Three approaches are outlined in Eventual Consistency and Set Validation:
If the problem is rare or not important, deal with it administratively, possibly by sending a notification to an admin.
Dispatch a DuplicateFacilityNameDetected event, which could kick off an automated resolution process.
Maintain a Service that knows about used Facility names, maybe by listening to domain events and maintaining a persistent list of names. Before creating any new Facility, check with this service first.
Also see this related question: Uniqueness validation when using CQRS and Event sourcing
In this case, you may implement a simple CRUD style service that basically does an insert in a Sql table with a primary key constraint.

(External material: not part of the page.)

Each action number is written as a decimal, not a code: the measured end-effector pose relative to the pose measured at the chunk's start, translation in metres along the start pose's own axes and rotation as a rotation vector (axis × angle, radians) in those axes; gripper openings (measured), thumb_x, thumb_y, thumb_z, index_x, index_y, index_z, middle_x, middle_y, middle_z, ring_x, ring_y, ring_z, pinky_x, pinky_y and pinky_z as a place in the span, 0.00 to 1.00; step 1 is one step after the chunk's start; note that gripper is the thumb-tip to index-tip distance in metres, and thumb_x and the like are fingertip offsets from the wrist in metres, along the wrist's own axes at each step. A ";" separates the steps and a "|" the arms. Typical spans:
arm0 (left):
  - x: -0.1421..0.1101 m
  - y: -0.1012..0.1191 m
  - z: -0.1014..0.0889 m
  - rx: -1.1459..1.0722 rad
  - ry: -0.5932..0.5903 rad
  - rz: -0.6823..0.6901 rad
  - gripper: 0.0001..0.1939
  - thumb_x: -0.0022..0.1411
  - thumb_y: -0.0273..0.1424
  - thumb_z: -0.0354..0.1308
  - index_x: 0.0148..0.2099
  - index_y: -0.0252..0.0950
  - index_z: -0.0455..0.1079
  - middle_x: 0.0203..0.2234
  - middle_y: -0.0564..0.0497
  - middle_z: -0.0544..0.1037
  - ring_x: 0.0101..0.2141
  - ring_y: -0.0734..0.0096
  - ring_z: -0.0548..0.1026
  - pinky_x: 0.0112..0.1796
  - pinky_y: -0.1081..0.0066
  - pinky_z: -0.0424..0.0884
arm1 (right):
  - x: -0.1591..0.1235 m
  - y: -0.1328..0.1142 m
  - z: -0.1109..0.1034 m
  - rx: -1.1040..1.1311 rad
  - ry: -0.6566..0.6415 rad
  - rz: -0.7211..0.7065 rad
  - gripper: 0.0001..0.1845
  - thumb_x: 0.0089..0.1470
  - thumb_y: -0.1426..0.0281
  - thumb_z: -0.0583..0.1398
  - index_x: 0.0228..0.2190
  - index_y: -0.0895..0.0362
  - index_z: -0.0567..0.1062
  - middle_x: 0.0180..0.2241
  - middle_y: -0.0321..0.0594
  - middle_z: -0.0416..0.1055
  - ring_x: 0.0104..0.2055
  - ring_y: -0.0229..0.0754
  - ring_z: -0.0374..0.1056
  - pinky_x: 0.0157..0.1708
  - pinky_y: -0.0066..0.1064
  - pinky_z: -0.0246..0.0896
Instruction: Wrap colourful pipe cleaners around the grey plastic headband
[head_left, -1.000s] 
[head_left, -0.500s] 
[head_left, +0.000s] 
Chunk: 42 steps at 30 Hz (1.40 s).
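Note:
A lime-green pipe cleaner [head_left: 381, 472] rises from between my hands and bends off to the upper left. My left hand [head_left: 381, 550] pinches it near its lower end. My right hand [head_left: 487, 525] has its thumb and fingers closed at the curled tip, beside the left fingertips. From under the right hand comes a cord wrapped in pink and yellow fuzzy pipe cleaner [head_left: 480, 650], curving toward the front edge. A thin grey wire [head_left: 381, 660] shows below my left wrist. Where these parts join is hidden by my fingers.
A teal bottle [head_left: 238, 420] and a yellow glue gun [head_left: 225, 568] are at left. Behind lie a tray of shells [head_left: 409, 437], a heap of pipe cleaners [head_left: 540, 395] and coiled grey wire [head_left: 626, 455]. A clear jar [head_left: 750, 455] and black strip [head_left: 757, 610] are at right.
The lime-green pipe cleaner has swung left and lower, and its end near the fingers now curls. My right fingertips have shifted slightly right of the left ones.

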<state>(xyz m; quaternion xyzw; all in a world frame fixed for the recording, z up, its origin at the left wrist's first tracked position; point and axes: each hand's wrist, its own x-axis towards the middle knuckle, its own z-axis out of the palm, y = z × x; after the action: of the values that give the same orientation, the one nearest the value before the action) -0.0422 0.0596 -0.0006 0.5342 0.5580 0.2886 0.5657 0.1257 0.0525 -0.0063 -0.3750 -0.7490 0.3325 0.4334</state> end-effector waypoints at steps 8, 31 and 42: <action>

The insert will only happen once. When duplicate commands with the same value that should only exist one time hits the aggregate, the aggregate calls the service, the service fails the Insert operation due to a violation of the Primary Key constraint, throws an error, the whole process fails and no events are generated, no reporting in the query side, maybe a reporting of the failure in a table for eventual consistency checking where the user can query to know the status of the command processing. To check that, just query again and again the Command Status View Model with the Command Guid.
Obviously, when the command holds a value that does not exists in the table for primary key checking, the operation is a success.
The table of the primary key constraint should be only be used as a service, but, because you implemented Event sourcing, you can replay the events to rebuild the table of primary key constraint.
Because uniqueness check would be done before data writing, so the better method is to build a event-tracking service, which would send a notification when the process finished or terminated.